• _EXERCISE DESCRIPTION_
Begin the copy at the line containing "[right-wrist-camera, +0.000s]" and end it at the final line of the material below, reproducing each line exactly, without images.

• _STORED DATA_

BEGIN

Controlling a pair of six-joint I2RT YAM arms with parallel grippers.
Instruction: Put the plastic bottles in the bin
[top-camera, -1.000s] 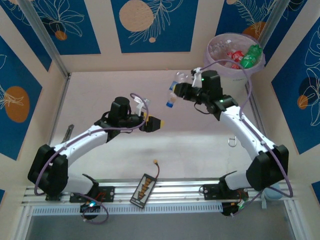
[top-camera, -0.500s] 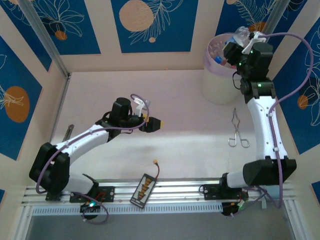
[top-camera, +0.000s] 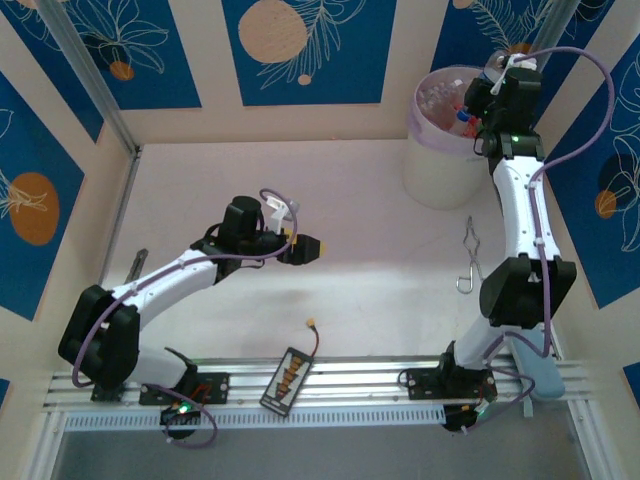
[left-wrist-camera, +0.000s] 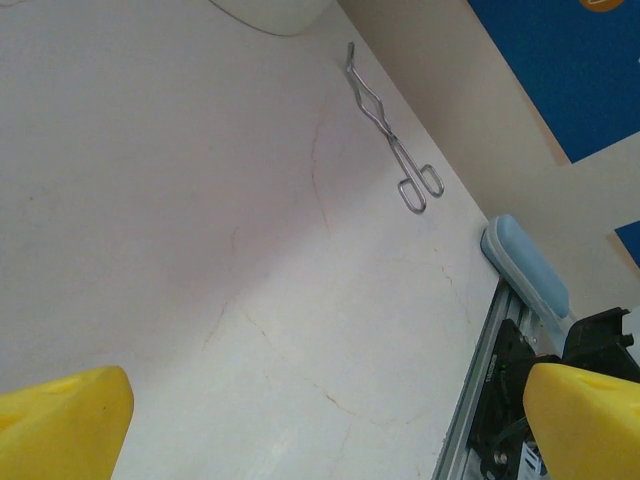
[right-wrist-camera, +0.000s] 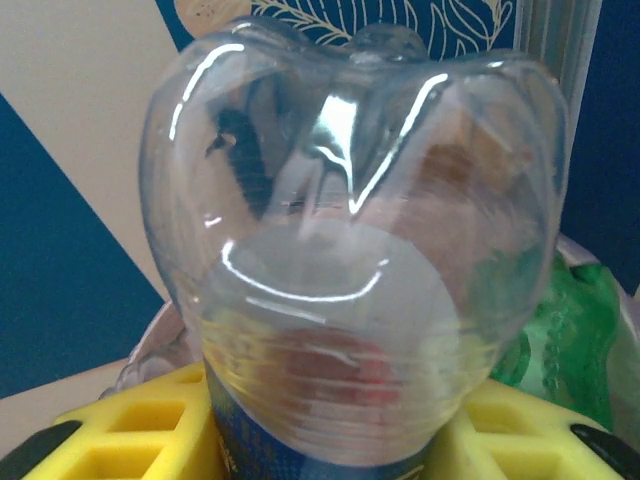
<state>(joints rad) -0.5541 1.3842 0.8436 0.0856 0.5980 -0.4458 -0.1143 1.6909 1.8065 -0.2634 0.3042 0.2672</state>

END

• _RESPONSE TO THE EXERCISE_
[right-wrist-camera, +0.000s] 
<state>(joints rad) -0.5541 1.3842 0.8436 0.0856 0.5980 -0.4458 -0.1143 1.6909 1.8065 -0.2634 0.3042 0.2672</state>

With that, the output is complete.